* [Your objective]: The listing below should be printed exactly, every line of it. Skip the pictures.

* [Collected data]:

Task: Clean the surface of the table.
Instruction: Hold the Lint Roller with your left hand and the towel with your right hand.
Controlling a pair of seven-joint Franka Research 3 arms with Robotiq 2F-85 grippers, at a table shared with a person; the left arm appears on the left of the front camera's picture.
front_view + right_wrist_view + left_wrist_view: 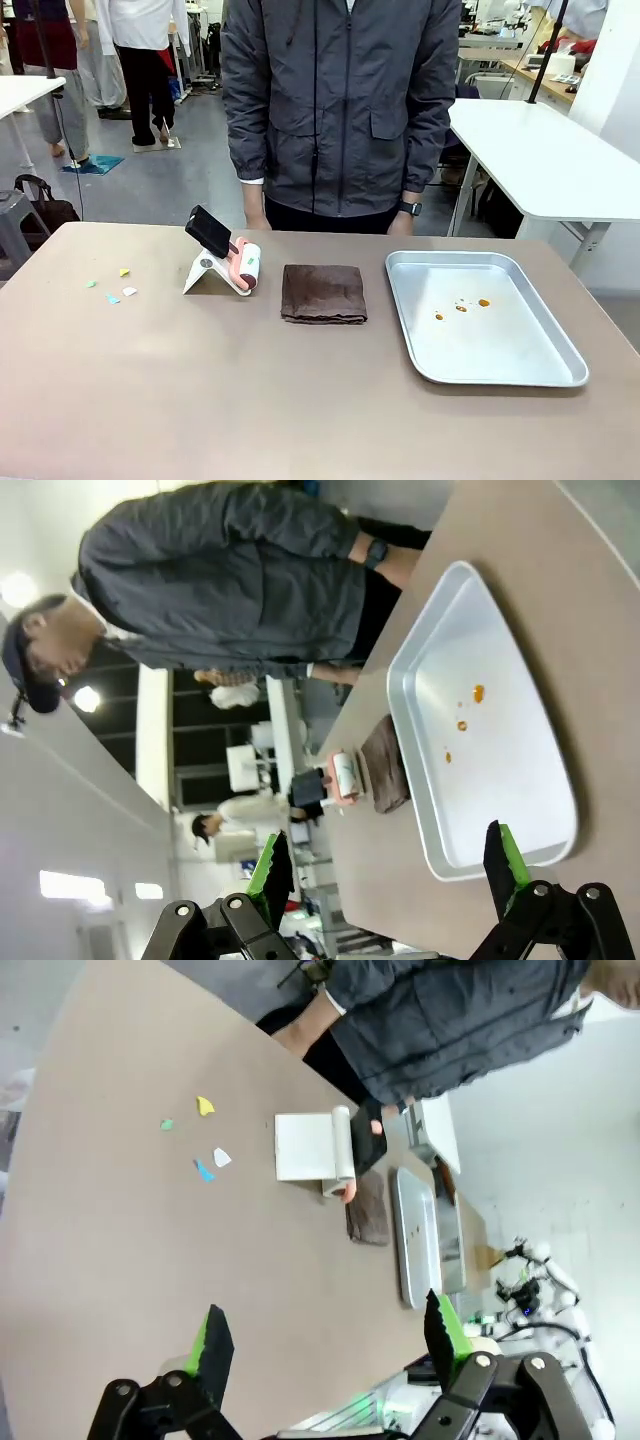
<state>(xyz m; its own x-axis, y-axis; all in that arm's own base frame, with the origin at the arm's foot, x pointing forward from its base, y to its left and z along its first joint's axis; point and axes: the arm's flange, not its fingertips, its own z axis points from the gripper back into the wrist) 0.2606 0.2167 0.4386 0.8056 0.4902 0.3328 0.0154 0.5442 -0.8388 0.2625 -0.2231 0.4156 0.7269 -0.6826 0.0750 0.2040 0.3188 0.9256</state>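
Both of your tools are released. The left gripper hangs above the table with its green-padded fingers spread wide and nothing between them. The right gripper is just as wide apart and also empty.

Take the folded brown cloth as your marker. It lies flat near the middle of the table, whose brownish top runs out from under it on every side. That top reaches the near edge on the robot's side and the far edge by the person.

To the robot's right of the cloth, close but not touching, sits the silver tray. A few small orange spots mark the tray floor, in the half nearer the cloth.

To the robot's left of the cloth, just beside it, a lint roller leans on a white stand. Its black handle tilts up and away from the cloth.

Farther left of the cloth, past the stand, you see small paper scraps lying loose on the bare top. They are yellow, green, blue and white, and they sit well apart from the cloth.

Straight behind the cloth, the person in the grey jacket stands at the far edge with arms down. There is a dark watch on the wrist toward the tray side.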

* [Expected output]:
Task: Clean the surface of the table.
Instruction: Hold the Lint Roller with your left hand and the towel with your right hand.
Controlling a pair of seven-joint Franka Research 3 arms with Robotiq 2F-85 grippers, at a table shared with a person; the left arm appears on the left of the front camera's picture.
front_view + right_wrist_view + left_wrist_view: 
<state>(xyz m; its own x-axis, y-axis; all in that arm's own base frame, with the origin at the arm's foot, x pointing forward from its base, y to its left and z along its first joint's axis; point and axes: the arm's flange, not its fingertips, its own z axis points from the gripper back into the wrist) 0.2606 0.2167 0.4386 0.8056 0.4902 0.3328 0.0154 0.5442 -0.8388 0.2625 -0.2231 0.4156 0.7269 -0.6826 0.0750 0.2040 0.3188 0.9256</state>
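Both of your tools are released. The left gripper hangs above the table with its green-padded fingers spread wide and nothing between them. The right gripper is just as wide apart and also empty.

Take the folded brown cloth as your marker. It lies flat near the middle of the table, whose brownish top runs out from under it on every side. That top reaches the near edge on the robot's side and the far edge by the person.

To the robot's right of the cloth, close but not touching, sits the silver tray. A few small orange spots mark the tray floor, in the half nearer the cloth.

To the robot's left of the cloth, just beside it, a lint roller leans on a white stand. Its black handle tilts up and away from the cloth.

Farther left of the cloth, past the stand, you see small paper scraps lying loose on the bare top. They are yellow, green, blue and white, and they sit well apart from the cloth.

Straight behind the cloth, the person in the grey jacket stands at the far edge with arms down. There is a dark watch on the wrist toward the tray side.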

Work on the exercise is now concluded.